• _Action item_
Without the pictures, copy all of the data exactly.
*** Supplied material ***
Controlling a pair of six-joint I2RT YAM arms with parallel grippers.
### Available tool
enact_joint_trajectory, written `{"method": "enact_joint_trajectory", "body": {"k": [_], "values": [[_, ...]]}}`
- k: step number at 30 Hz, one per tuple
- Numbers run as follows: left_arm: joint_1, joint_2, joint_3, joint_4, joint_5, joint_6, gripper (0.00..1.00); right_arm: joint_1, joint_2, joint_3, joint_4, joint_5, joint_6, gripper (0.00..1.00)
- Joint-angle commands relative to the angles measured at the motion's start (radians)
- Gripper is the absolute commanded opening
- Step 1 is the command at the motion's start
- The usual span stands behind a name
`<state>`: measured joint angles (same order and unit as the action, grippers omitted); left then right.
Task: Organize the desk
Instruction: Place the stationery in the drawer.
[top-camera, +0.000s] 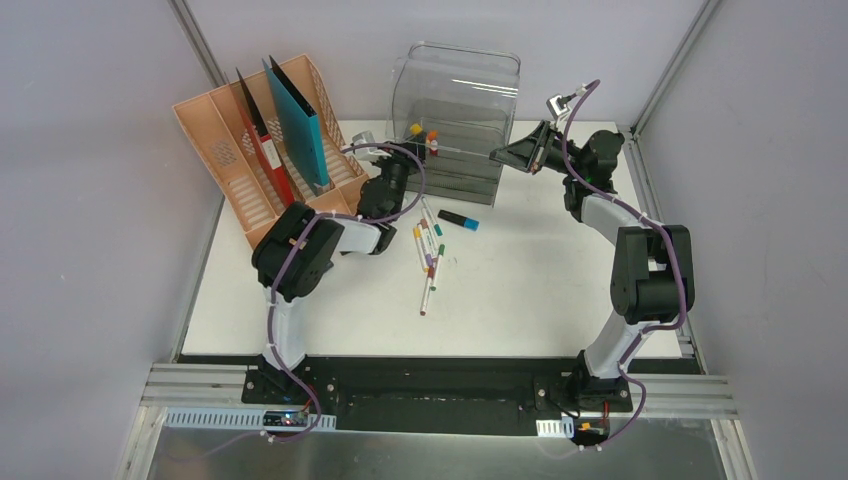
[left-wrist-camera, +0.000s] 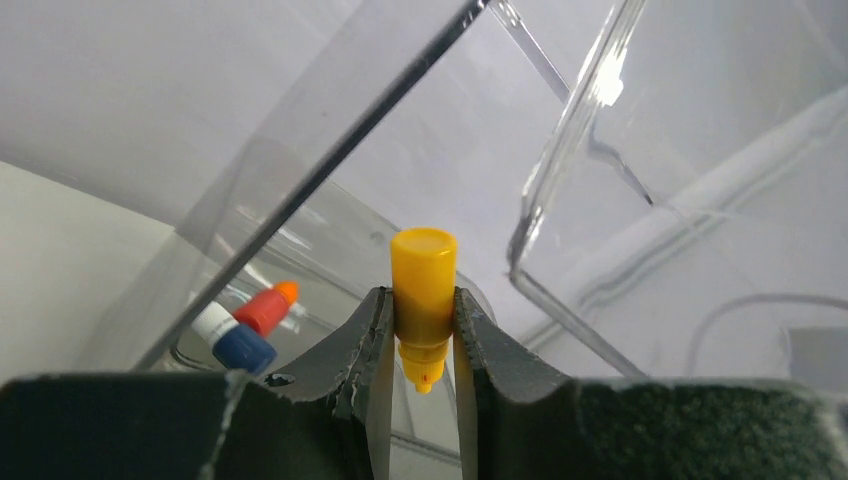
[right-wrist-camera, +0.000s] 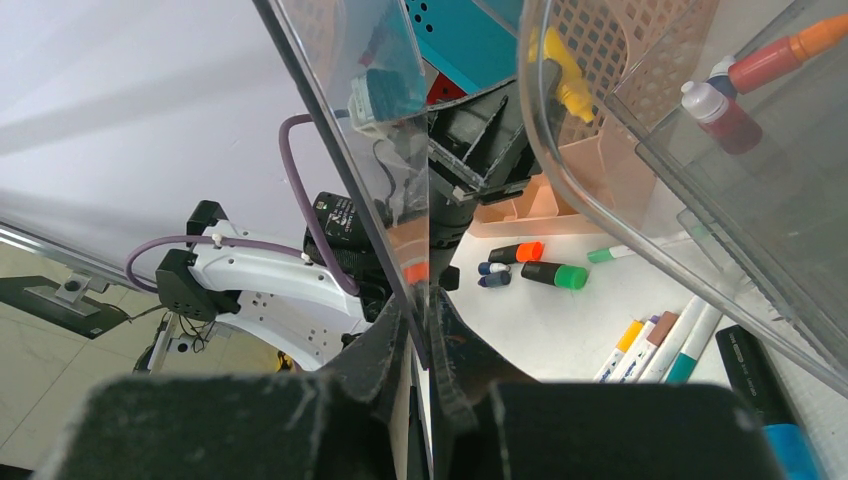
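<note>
- The white worktop (top-camera: 540, 270) lies straight ahead of both arm bases and reaches back to the walls. Everything else stands on it.
- My left hand (left-wrist-camera: 424, 305) is clenched on a stubby yellow marker (left-wrist-camera: 424, 275), one finger on each side. It holds the marker upright, right up against the clear drawer box (top-camera: 455, 100).
- In the left wrist view, a red-orange marker (left-wrist-camera: 268, 308) and a blue-capped one (left-wrist-camera: 240, 345) show through the clear plastic beside the left hand.
- My right hand (right-wrist-camera: 420, 310) is pinched on a thin clear wall of the drawer box, at the box's right side.
- Loose markers (top-camera: 430, 255) lie scattered mid-worktop in front of the box, with a black highlighter (top-camera: 458, 220) just to their right.
- A peach file rack (top-camera: 230, 150) sits at the far left, holding a teal folder (top-camera: 298, 120) and a red folder (top-camera: 262, 140), both upright.
</note>
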<state>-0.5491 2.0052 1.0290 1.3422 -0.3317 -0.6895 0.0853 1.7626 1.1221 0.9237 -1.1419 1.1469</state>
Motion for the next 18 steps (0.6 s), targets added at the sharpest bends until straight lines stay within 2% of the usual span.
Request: {"method": "enact_joint_trajectory", "body": {"k": [1,8,14,18], "values": [[-0.023,0.031,0.078,0.089,-0.126,0.089,0.16,0.021,-0.02,0.031,0.002,-0.035,0.034,0.06],[-0.025,0.093,0.155,0.089,-0.136,0.161,0.31,0.019,-0.025,0.031,0.003,-0.036,0.034,0.06],[-0.027,0.095,0.149,0.09,-0.125,0.178,0.55,0.019,-0.029,0.031,0.002,-0.036,0.034,0.06],[-0.028,0.083,0.127,0.09,-0.107,0.177,0.58,0.019,-0.031,0.029,0.003,-0.036,0.033,0.06]]}}
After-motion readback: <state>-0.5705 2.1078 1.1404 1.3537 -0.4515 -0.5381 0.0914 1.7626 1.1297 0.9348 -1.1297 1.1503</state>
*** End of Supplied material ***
• _Output of the task_
Controlling a pair of six-joint I2RT YAM arms with parallel grippers.
### Available tool
enact_joint_trajectory, written `{"method": "enact_joint_trajectory", "body": {"k": [_], "values": [[_, ...]]}}`
- k: step number at 30 Hz, one per tuple
- Numbers run as follows: left_arm: joint_1, joint_2, joint_3, joint_4, joint_5, joint_6, gripper (0.00..1.00); right_arm: joint_1, joint_2, joint_3, joint_4, joint_5, joint_6, gripper (0.00..1.00)
- Joint-angle commands relative to the angles measured at the motion's start (radians)
- Gripper is the absolute commanded opening
- Step 1 is the command at the motion's start
- The usual span stands behind a name
`<state>`: measured joint angles (same order and unit as the action, grippers omitted); left then right.
Task: Organize the desk
Instruction: Place the stationery in the drawer.
[top-camera, +0.000s] 
[left-wrist-camera, +0.000s] 
[right-wrist-camera, +0.000s] 
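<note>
- The white worktop (top-camera: 540, 270) lies straight ahead of both arm bases and reaches back to the walls. Everything else stands on it.
- My left hand (left-wrist-camera: 424, 305) is clenched on a stubby yellow marker (left-wrist-camera: 424, 275), one finger on each side. It holds the marker upright, right up against the clear drawer box (top-camera: 455, 100).
- In the left wrist view, a red-orange marker (left-wrist-camera: 268, 308) and a blue-capped one (left-wrist-camera: 240, 345) show through the clear plastic beside the left hand.
- My right hand (right-wrist-camera: 420, 310) is pinched on a thin clear wall of the drawer box, at the box's right side.
- Loose markers (top-camera: 430, 255) lie scattered mid-worktop in front of the box, with a black highlighter (top-camera: 458, 220) just to their right.
- A peach file rack (top-camera: 230, 150) sits at the far left, holding a teal folder (top-camera: 298, 120) and a red folder (top-camera: 262, 140), both upright.
</note>
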<state>-0.5491 2.0052 1.0290 1.3422 -0.3317 -0.6895 0.0853 1.7626 1.1221 0.9237 -1.1419 1.1469</state>
Motion for the next 18 steps (0.6 s), targets added at the sharpest bends until straight lines stay within 2% of the usual span.
Request: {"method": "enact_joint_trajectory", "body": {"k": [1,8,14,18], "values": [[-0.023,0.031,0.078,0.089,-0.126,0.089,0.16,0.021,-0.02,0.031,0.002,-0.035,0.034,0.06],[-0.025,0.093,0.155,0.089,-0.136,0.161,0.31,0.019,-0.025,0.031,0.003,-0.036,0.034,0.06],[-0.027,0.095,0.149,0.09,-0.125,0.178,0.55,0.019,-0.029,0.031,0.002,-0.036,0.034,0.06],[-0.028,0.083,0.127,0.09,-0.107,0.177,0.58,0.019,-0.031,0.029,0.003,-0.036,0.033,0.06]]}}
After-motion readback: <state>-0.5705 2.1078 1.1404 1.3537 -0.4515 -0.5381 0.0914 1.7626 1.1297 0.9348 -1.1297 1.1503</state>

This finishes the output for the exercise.